Preparo la lectura de los Viernes del Sarmiento. A la hora de escoger los
poemas me atengo al gracioso adagio tantas veces oído a mi padre, que pronunciaban
los músicos en el segundo pase de la verbena: la misma que hay gente nueva.
Pienso de todos modos que habría que intentar evitar el ambiente funéreo de
otras ocasiones. La trascendencia, a la que uno modestamente aspira, no tiene
por qué estar reñida con la sonrisa (me valdría con que quien escucha sonriera
por dentro, pero cómo saberlo). No sé, modular más la voz, o intercalar algunas
prosas, por desengrasar. En una lectura en Gijón, Javier Almuzara, viendo lo
cargado que estaba el aire poético, leyó los versos de uno que se podrían
subtitular “El poeta se imagina a su amada corrigiendo exámenes”. No es precisamente el mejor poema de los que quedaban por leer,
pero es el que el momento requería.
Ya en la
lectura, durante la presentación de José Antonio Valle, suena un móvil. Lo que
sigue es algo tan natural como monstruoso: si el dueño del teléfono no lo oye,
este sigue sonando, cuatro, cinco, seis veces. Con el corazón en un puño, como
suele decirse, yo confiaba en que, en el peor de los casos, las leyes acústicas
contribuirían a poner fin a aquella situación brutal, pues aunque el sonido se
propaga en todas direcciones (emisión irradiada), el receptor la asocia a un
punto determinado (percepción direccional). Así, todos acabaron mirando a una
mujer de unos setenta años angelicalmente sentada en la primera fila. Todavía
tardó la responsable del desafuero, cuando fue advertida, en dar con el artefacto, estratégicamente
sepultado en su bolso, pero la cosa pasó de la esfera de lo indignante a la de
lo inconcebible cuando ni corta ni perezosa descolgó para decir, con un volumen
acorde a su sordera, que en ese momento no podía hablar porque estaba “donde la
poesía”.
Luego la
lectura va bien. Disfruto leyendo, pero no explicándome, así que cada vez
explico menos. Hay mucha gente, sobre todo mayores, por no decir ancianos. Yo
les agradezco la presencia a todos. También a los que dan cabezadas en la
última fila. Me intento animar pensando que estoy contribuyendo a una pequeña felicidad,
acaso, me ilusiono, su mejor momento del día. Al terminar, la señora del móvil
viene la primera a decirme que a ella le gusta mucho la poesía, que en el colegio sacó
sobresaliente. “¿En lengua?” “No, no, en poesía.” Luego coge el ejemplar en que
leí. “Y este libro, ¿me lo podría quedar?” Lo hace siempre, me dice Amparo.
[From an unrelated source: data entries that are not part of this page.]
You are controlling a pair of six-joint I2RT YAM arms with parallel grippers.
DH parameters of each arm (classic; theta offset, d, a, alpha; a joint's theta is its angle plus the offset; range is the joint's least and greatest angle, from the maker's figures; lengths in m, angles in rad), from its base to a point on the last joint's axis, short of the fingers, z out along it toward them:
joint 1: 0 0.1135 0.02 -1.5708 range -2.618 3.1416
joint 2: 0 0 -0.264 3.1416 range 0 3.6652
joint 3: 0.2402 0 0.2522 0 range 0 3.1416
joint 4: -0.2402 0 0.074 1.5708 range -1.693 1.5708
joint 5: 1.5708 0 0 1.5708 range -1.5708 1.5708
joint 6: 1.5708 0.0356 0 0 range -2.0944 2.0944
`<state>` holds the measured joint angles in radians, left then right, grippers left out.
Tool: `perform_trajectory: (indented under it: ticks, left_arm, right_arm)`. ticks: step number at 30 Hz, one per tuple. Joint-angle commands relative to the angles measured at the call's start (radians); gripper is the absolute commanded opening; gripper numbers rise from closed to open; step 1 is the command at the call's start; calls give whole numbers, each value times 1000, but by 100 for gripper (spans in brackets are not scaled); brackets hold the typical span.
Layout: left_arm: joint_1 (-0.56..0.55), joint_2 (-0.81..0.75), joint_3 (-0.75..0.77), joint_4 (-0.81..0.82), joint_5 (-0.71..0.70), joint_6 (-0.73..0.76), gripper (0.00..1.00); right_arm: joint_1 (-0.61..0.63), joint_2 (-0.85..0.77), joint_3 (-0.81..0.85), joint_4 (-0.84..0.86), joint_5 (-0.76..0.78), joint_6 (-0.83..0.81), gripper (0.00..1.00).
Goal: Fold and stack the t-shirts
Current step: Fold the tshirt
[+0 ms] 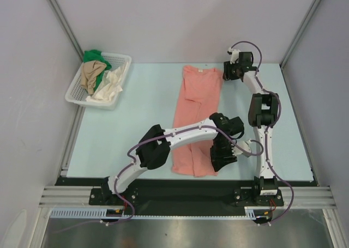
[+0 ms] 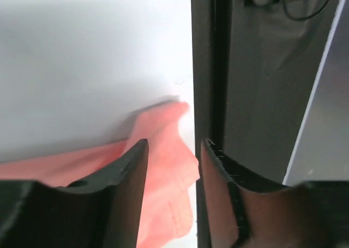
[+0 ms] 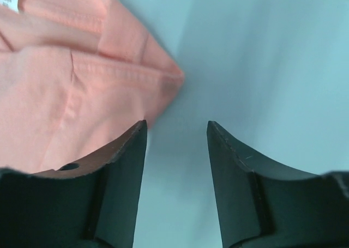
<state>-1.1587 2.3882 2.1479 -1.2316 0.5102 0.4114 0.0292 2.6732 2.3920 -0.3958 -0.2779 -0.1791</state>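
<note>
A salmon-pink t-shirt (image 1: 196, 103) lies on the pale blue table as a long narrow strip, collar end far. My left gripper (image 1: 222, 158) hovers over its near right corner, jaws open. In the left wrist view that pink corner (image 2: 169, 171) lies between and below the fingers of the left gripper (image 2: 173, 144), ungripped. My right gripper (image 1: 228, 73) is beside the shirt's far right corner. In the right wrist view the right gripper (image 3: 176, 125) is open over bare table, the pink corner (image 3: 82, 84) just left of it. Green (image 1: 94, 55), tan (image 1: 92, 73) and cream (image 1: 112, 83) shirts sit crumpled in the basket.
The white lattice basket (image 1: 124, 57) stands at the table's far left corner. A black strip (image 1: 180, 182) runs along the near table edge, close by the left gripper (image 2: 251, 95). Grey walls enclose the table on three sides.
</note>
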Motion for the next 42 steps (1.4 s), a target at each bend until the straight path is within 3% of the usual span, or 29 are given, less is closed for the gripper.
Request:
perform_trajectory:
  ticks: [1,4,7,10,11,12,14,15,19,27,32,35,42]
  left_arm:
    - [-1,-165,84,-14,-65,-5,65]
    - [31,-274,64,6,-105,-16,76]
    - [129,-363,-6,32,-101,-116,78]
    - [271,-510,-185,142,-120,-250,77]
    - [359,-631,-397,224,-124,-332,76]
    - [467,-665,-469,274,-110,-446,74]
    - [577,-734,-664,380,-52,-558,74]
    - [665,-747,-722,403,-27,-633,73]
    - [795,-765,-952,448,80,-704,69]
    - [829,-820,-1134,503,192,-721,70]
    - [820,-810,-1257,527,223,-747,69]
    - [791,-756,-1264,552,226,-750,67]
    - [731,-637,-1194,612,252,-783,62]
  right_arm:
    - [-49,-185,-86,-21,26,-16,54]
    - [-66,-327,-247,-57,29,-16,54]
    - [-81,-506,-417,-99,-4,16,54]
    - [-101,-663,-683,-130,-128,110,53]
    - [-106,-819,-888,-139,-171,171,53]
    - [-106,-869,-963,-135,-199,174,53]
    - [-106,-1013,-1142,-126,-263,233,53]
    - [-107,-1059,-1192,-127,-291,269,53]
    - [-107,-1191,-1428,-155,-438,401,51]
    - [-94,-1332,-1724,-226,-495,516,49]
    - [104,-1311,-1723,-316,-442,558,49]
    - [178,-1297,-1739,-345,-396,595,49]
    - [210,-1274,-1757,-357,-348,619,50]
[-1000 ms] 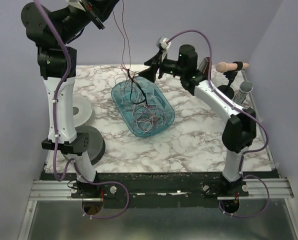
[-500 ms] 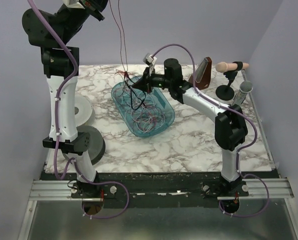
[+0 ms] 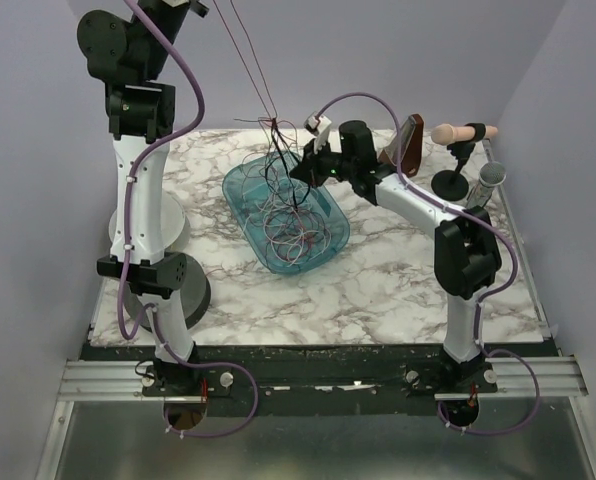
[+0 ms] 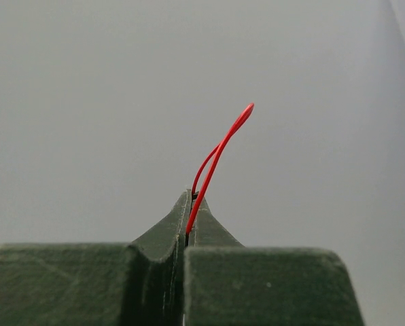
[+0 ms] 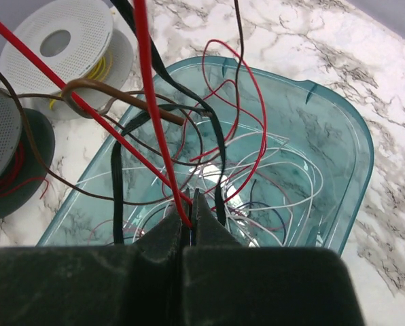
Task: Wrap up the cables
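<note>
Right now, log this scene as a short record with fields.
left jaws: shut on a red loop, high above the table
right jaws: shut on a red strand over the tub
cables: tangled loops, mostly in the tub
tub: clear teal, on the marble table
spools: white spool and dark spool, table's left side

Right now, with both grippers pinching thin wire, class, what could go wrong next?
One: the left gripper pinches just a thin red wire; under tension it may slip out. Two: the cables in the tub lie tangled, so pulling could tighten knots or drag the tub. Three: the right gripper sits among crossing cables and may snag more.
</note>
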Available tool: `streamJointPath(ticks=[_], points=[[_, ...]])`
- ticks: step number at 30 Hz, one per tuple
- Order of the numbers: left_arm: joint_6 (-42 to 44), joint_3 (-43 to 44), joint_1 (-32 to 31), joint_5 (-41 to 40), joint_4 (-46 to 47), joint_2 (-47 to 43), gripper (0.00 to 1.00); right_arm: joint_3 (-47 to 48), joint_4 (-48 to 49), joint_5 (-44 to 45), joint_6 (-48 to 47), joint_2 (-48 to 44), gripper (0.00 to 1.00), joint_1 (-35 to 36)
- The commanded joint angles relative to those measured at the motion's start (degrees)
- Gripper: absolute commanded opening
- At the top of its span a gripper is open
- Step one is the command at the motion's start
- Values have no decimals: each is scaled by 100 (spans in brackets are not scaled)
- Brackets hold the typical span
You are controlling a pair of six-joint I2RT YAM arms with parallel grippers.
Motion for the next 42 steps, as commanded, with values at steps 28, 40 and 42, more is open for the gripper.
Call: streamJointPath(ticks=[28, 40, 42], points=[[692, -946, -183, 533, -1189, -846, 0, 94, -756, 896, -181, -2142, 79, 870], [630, -964, -280, 462, -899, -767, 0, 586, -729, 3199, 701, -1044, 78, 1399], [578, -964, -280, 480, -873, -767, 0, 708, -764, 3281, 533, -886, 78, 1364]])
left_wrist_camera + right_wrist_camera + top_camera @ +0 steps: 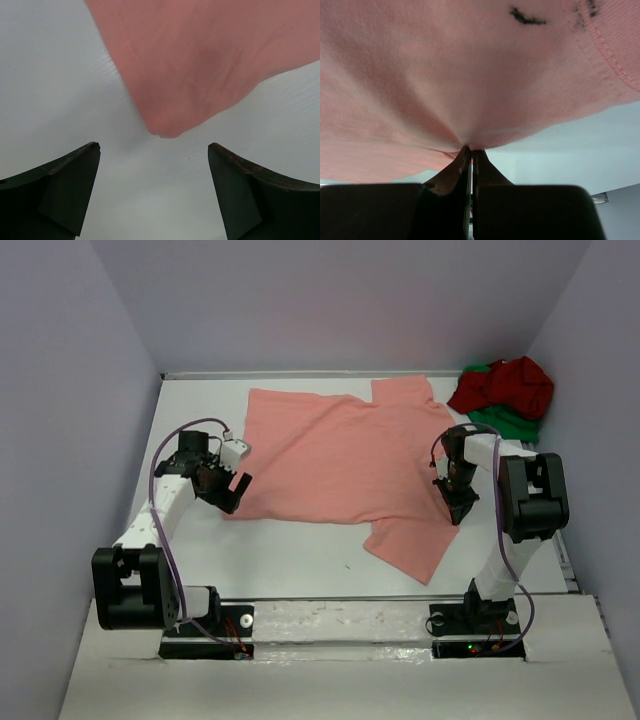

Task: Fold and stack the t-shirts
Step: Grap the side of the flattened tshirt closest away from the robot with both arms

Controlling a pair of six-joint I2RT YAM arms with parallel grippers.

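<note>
The green shirt lies mostly buried under the dark red shirt. In the right wrist view the salmon-pink shirt runs off three edges, its dark marks too blurred to read, and a pinched fold vanishes into the right gripper. The bottom edge of the left wrist view cuts off the left gripper.

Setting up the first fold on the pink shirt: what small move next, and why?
Probably ease the left gripper onto the salmon-pink shirt corner and close: it stands open just short, while the right gripper is shut on the cloth.
</note>
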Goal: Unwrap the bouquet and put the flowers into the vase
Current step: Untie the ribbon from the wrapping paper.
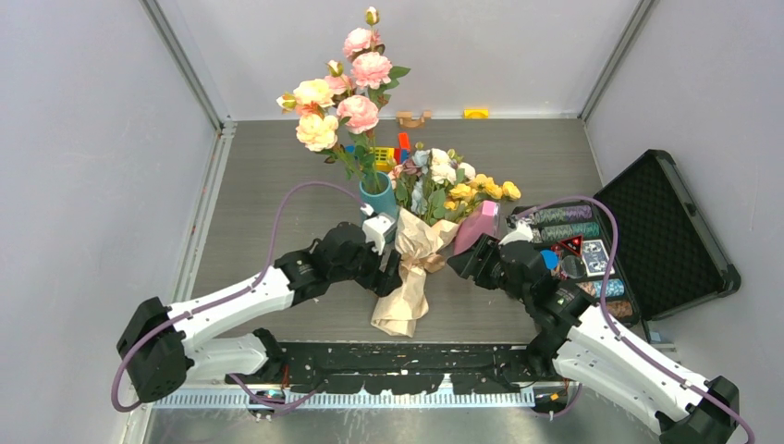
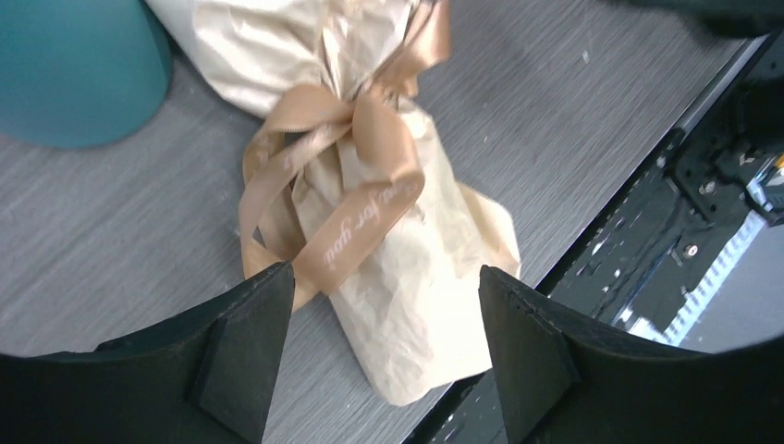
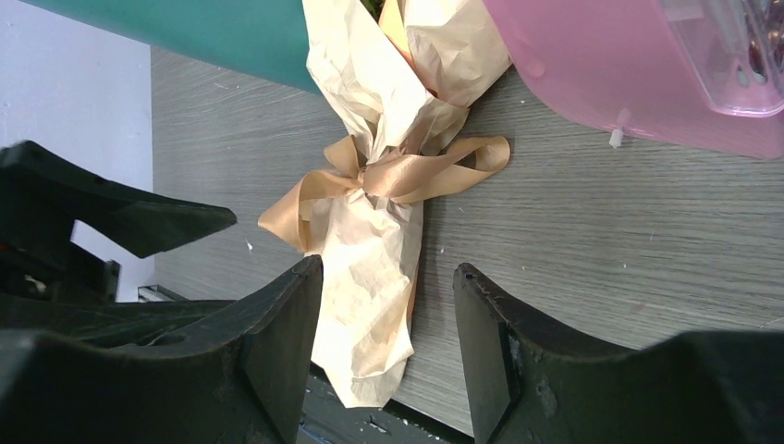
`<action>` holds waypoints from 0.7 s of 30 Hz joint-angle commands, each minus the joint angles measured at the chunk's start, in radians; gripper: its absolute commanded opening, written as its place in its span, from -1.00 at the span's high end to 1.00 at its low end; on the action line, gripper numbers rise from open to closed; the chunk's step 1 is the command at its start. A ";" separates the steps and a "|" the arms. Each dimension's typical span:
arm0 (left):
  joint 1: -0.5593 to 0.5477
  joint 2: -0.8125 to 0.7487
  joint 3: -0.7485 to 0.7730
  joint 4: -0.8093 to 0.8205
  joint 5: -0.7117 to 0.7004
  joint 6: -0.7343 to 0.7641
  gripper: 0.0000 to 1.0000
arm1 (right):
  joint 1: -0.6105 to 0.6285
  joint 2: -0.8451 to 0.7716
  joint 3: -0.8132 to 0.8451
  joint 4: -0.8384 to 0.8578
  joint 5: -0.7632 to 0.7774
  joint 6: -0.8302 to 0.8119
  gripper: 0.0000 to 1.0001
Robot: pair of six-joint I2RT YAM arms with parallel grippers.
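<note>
our bouquet [image 1: 418, 254] lies mid-frame in the top view, with its tan ribbon [image 2: 356, 199] tied in a bow. its small flowers [image 1: 448, 180] point up-frame, just right of the teal vase [image 1: 377, 196]. the left gripper [image 2: 384, 277] and right gripper [image 3: 386, 268] both have their jaws apart, straddling the paper tail and clamping nothing.

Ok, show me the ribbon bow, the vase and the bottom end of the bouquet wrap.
ribbon bow [image 2: 344, 109], left wrist view, on the knot at its centre.
vase [image 1: 381, 199], top external view, on its teal side wall.
bouquet [image 1: 398, 314], top external view, on the bottom end of the paper wrap.
</note>
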 commanded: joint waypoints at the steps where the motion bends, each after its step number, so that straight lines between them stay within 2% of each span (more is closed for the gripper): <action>1: -0.001 -0.030 -0.072 0.114 0.023 0.001 -0.51 | -0.002 0.000 0.005 0.026 -0.008 0.001 -0.19; 11: 0.022 0.092 -0.052 0.224 0.083 0.016 -0.51 | -0.002 0.016 -0.003 0.063 -0.035 0.020 -0.21; 21: 0.037 0.178 -0.017 0.260 0.114 0.008 -0.45 | -0.002 0.002 0.000 0.045 -0.033 0.014 -0.17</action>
Cómo sería la cosa que hasta mi ponderado amigo Luis Guillermo Alonso me
confiesa haberse quedado con ganas de hacerle a la señora “un amable
reproche”.
Luego tomo
algo con José Antonio y Araceli, madrina de estos actos. Hay también una pareja
de asistentes habituales a las lecturas. Él tiene ascendencia leonesa (sus
padres son de Ambasaguas). El amor común a las riberas del Curueño y el Torío
convierte en placer la obligada papeleta de la conversación. Ella es una rubia
oxigenada muy enjoyada y gestera. Cuelga de su cuello un cigarrillo electrónico
al que de vez en cuando da una extasiada chupada. “Esta es mi flauta
travesera”, chancea con dudosa gracia. Replico que por las dimensiones y la
dirección al tocarla, la suya es una flauta de pico. Una sopranino. Pero ella,
o porque no escucha o porque no entiende o porque no está dispuesta a renunciar a su
chascarrillo-cigarrillo, lo repite en cada succión. Araceli, tan despistada, más desde la
muerte de su marido, el poeta Andrés Quintanilla, es entrañable y cariñosa. Leo
mucho por las noches, me dice. Qué voy a hacer, no puedo dormir… De la
caudalosa conversación de José Antonio Valle siempre se desprende alguna pepita
de ley. “La poesía es la compañera perfecta para la vida.” Con las mismas les
dejo, paladeando esta última golosina camino del coche.